#### [THE TASK]
Write out the stretch of lines below that begins at the line with "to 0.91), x" and ends at the line with "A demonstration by", including both, exactly as given and nothing more.

#### [DATA SHOWN]
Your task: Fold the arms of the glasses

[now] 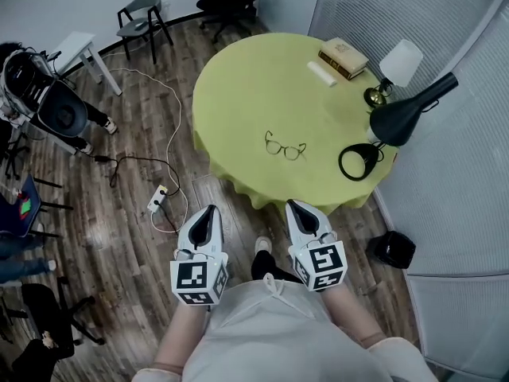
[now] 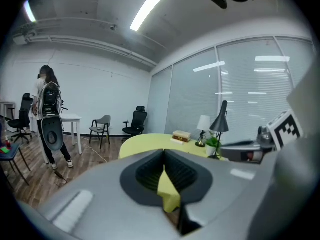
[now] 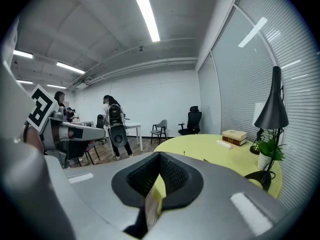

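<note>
Nearest, at 6 o'clock in the head view, the left gripper (image 1: 208,211) and the right gripper (image 1: 293,206) are side by side above the wooden floor (image 1: 135,237), both pointing to 12 o'clock. They are short of the counter (image 1: 238,94) edge. In each gripper view the jaws are pressed together at the tips, and nothing is between them.

The counter is round and has a yellow-green cloth. The glasses (image 1: 285,148) lie on it at 12 o'clock from the grippers, near the front edge and well apart from both. They are too small to tell whether the arms are folded.

At 3 o'clock from the glasses stands a black desk lamp (image 1: 409,114). Farther, at 1 o'clock, are a stack of books (image 1: 343,56) and a white-shaded lamp (image 1: 400,62). On the floor at 9 o'clock lies a power strip (image 1: 157,199).
</note>
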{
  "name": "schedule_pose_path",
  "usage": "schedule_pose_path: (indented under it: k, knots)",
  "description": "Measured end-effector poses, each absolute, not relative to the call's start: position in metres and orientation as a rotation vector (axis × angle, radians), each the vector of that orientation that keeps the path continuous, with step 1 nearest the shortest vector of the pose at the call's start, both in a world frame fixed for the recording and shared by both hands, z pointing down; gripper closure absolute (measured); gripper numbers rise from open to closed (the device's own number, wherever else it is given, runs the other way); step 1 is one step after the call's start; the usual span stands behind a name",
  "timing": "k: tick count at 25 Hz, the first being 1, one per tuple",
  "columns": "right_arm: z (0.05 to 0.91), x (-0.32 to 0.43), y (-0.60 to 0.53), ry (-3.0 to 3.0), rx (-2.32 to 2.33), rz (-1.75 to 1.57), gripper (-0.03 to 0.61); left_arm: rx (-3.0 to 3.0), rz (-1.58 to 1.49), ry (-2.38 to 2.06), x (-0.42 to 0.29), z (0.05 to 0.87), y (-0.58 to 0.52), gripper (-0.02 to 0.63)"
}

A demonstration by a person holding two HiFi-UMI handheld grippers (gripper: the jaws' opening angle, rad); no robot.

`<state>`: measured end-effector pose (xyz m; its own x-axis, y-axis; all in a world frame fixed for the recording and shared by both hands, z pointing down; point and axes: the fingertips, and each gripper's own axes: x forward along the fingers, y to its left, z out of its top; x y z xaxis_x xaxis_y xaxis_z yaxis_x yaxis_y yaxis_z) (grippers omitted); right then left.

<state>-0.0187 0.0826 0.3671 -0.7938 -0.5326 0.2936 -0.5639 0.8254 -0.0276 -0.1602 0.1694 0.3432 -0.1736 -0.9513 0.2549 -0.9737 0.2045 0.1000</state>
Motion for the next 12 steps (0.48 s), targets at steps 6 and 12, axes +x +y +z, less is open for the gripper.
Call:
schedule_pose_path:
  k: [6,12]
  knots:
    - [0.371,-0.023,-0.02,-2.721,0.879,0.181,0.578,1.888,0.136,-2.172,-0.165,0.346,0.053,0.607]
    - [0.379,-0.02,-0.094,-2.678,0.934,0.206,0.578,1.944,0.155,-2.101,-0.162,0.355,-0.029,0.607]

#### [YOUR RESPONSE]
  "columns": "right_arm: z (0.05 to 0.91), x (-0.32 to 0.43), y (-0.60 to 0.53), ry (-3.0 to 3.0), rx (-2.32 to 2.33), rz (-1.75 to 1.57), gripper (-0.03 to 0.61); left_arm: rx (-3.0 to 3.0), rz (-1.58 to 1.49), ry (-2.38 to 2.06), x (-0.42 to 0.29), z (0.05 to 0.87), y (-0.58 to 0.52), gripper (-0.02 to 0.63)"
}

A demonstration by a person holding two HiFi-UMI handheld grippers (gripper: the jaws' opening angle, rad); no robot.

What precedes this is the full answer.